Dans l'émission "4V", diffusée le 17 février, Philippe Juvin, député LR des Hauts-de-Seine et médecin en chef des urgences à l'Hôpital Pompidou, a exprimé de vives critiques sur le projet de loi relatif à la fin de vie. Il juge cette proposition, qu'il qualifie de trop permissive, comme un risque pour les personnes vulnérables. La priorité, selon lui, doit être l'accès universel aux soins palliatifs avant même de penser à légaliser l'euthanasie.
Gilles Bornstein : Vous êtes en opposition à ce texte sur la fin de vie qui a été réexaminé à l'Assemblée nationale. Pourquoi le trouvez-vous insuffisamment strict ?
Philippe Juvin : Il est important de noter que plusieurs maladies graves, y compris certains cancers métastatiques, peuvent être gérées grâce à des traitements modernes, permettant aux patients de vivre pendant des années. Ce texte ne se limite pas à la fin de vie; il pourrait toucher des milliers de patients, ce qui crée un malentendu sur la nature réelle de cette loi.
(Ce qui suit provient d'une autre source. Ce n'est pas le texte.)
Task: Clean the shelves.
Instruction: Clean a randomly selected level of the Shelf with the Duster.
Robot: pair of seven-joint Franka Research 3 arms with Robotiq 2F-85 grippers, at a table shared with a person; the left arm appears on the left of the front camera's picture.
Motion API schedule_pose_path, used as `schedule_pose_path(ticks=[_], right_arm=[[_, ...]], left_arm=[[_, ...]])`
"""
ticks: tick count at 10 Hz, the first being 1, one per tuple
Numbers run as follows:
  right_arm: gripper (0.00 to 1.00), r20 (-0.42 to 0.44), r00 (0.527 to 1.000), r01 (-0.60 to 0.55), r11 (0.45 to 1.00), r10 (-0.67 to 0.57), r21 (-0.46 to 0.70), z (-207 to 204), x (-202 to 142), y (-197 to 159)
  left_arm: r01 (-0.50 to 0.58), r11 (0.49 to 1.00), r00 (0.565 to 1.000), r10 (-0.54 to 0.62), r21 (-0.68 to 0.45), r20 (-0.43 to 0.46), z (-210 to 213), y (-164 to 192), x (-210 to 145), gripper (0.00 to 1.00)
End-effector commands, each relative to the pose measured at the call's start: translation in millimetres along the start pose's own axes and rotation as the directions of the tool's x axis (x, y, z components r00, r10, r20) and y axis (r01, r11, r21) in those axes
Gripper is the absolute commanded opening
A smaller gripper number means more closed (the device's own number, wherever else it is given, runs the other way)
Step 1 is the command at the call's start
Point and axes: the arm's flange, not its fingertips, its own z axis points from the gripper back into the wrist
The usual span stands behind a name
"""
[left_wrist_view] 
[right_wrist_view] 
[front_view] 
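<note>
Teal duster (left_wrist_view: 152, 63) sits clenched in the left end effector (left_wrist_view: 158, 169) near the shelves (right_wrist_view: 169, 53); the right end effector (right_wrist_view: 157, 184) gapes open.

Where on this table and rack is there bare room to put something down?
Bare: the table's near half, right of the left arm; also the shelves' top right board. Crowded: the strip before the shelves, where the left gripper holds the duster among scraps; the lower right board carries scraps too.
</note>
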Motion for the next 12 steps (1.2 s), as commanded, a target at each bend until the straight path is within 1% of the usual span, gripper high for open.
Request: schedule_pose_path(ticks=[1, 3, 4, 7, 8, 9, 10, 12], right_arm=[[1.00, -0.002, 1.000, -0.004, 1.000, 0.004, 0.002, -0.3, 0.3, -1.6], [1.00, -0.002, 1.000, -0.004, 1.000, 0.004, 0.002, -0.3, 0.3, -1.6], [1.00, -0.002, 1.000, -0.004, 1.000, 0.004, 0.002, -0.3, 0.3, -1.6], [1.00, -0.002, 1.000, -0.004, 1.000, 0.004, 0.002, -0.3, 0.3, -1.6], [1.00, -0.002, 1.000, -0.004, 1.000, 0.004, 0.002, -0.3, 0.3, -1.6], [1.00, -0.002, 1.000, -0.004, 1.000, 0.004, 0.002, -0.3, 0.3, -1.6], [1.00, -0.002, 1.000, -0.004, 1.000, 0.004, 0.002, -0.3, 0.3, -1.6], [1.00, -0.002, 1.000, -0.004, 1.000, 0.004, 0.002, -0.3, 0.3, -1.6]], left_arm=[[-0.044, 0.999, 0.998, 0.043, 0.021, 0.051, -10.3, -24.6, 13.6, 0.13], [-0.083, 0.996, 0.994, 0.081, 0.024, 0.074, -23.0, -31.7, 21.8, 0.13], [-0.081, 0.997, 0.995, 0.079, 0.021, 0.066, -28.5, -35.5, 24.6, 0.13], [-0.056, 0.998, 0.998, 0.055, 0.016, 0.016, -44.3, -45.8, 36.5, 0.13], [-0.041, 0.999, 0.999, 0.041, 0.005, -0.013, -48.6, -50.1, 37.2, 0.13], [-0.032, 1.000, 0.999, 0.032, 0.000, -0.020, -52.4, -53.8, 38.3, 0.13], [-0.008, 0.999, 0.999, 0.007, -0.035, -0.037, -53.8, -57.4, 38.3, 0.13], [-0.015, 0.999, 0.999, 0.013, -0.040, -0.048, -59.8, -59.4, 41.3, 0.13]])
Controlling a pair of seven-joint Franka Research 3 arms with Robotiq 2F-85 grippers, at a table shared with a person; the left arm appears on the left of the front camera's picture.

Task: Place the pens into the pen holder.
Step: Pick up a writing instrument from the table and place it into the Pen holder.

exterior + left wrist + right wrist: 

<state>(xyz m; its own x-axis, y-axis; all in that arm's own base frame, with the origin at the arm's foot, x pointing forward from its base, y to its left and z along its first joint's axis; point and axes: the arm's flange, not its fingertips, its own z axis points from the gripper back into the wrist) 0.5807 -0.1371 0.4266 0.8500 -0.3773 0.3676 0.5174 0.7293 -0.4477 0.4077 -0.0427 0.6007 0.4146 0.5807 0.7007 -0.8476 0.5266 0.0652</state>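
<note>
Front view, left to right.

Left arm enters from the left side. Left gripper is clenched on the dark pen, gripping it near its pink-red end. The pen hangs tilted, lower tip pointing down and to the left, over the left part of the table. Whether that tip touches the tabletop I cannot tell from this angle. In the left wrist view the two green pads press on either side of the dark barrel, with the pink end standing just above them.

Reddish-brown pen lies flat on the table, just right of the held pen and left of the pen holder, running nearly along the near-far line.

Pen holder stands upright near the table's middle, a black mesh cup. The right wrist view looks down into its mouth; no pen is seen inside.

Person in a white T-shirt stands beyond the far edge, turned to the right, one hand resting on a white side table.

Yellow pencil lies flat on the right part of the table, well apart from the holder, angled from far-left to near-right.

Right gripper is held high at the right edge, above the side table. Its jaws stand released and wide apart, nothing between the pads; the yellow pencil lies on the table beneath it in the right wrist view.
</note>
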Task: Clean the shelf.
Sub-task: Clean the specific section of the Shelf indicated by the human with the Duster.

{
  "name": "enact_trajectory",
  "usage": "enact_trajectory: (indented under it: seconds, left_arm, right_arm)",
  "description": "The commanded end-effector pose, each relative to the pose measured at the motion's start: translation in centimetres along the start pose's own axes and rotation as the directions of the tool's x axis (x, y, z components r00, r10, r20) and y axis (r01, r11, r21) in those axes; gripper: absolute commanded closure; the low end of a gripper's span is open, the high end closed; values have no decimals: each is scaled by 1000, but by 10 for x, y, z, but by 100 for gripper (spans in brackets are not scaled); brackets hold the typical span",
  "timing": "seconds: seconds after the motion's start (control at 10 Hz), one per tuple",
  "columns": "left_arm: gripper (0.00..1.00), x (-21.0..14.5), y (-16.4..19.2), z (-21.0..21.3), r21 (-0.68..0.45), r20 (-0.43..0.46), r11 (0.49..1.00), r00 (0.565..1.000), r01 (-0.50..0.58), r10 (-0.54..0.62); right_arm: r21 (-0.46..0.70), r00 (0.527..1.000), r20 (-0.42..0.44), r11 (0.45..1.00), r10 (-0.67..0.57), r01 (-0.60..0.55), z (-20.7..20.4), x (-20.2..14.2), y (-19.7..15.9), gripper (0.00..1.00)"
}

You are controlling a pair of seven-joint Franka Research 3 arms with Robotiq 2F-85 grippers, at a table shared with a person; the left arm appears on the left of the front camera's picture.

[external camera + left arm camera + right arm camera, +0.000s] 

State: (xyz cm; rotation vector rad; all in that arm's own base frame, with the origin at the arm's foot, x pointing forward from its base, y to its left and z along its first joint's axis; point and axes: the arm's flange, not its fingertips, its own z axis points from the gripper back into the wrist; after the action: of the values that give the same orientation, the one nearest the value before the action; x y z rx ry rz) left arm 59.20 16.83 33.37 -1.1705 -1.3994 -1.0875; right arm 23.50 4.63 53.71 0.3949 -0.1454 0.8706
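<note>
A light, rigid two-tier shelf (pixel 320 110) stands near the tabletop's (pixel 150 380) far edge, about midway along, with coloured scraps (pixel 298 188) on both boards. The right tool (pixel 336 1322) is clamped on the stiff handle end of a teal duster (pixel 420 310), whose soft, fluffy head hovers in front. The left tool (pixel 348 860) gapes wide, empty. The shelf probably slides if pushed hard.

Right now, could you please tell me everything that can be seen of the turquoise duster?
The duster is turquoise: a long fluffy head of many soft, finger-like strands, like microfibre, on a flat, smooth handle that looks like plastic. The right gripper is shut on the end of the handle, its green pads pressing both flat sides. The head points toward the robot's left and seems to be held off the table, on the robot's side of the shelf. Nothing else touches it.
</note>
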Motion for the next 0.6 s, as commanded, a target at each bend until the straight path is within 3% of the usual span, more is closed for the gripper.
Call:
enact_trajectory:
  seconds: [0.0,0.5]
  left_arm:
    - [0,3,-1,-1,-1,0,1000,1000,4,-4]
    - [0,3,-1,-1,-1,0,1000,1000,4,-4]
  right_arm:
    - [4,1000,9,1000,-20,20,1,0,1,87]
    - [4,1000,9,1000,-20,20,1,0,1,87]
Cependant, dans certaines situations, des patients font face à une issue rapide et souffrante. Pourquoi leur refuser le choix de mourir ?
Des structures spécialisées existent pour gérer la douleur, mais leur accessibilité est encore déficiente. Actuellement, une consultation en soins palliatifs peut nécessiter d'attendre entre 2 et 7 mois, alors que l'euthanasie pourrait être mise en œuvre en quelques jours. Près de la moitié des Français nécessitant des soins palliatifs n'y ont pas accès. Mon inquiétude réside dans le fait que faute de soins appropriés, des patients puissent être contraints de recourir à l'euthanasie, prétendument pour des raisons de "liberté".
Certains défendent l'idée que la loi privilégie le libre choix.
Certes, il existe une certaine liberté, mais celle-ci est conditionnée par des réalités socio-économiques. Pour un patient isolé et souffrant, la décision de mettre fin à ses jours peut sembler plus tentante en l'absence de soutiens adéquats. L'isolement et la précarité influencent la décision de mourir.
Votre argument met en lumière que cette loi semble davantage bénéfique pour des personnes privilégiées, laissant de côté les plus démunis.
C'est exact. Lorsqu'on dispose de ressources et d'un entourage, la fin de vie est généralement plus douce. Dans les pays ayant légalisé l'euthanasie, on constate que les populations défavorisées y ont souvent recours. En tant que médecin, j'ai accès aux soins palliatifs, mais mon voisin, sans réseau, n'aura pas cette chance. Sommes-nous vraiment égaux face aux soins ? La réponse est non. Avant toute légalisation de l'euthanasie, il faut garantir l'égalité d'accès aux soins, ce qui n'est pas le cas actuellement.
Certains affirment qu'il est possible de concilier développement des soins palliatifs et légalisation de l'euthanasie.
Ce n'est pas réaliste. Le développement des soins palliatifs prendra beaucoup de temps alors que l'euthanasie pourrait être accessible immédiatement. La question centrale est que l'on prétend offrir un choix, alors que les conditions économiques et sociales rendent cette liberté illusoire. Un jeune homme, touché par une grave maladie, m'a dit : "Ma vie est un combat quotidien, j'ai besoin d'aide à chaque instant. Mais vous m'offrez un pistolet en disant que je suis libre de ne pas m'en servir." Fraternité et solidarité ne se résument pas à un choix simpliste ; elles requièrent un véritable soutien.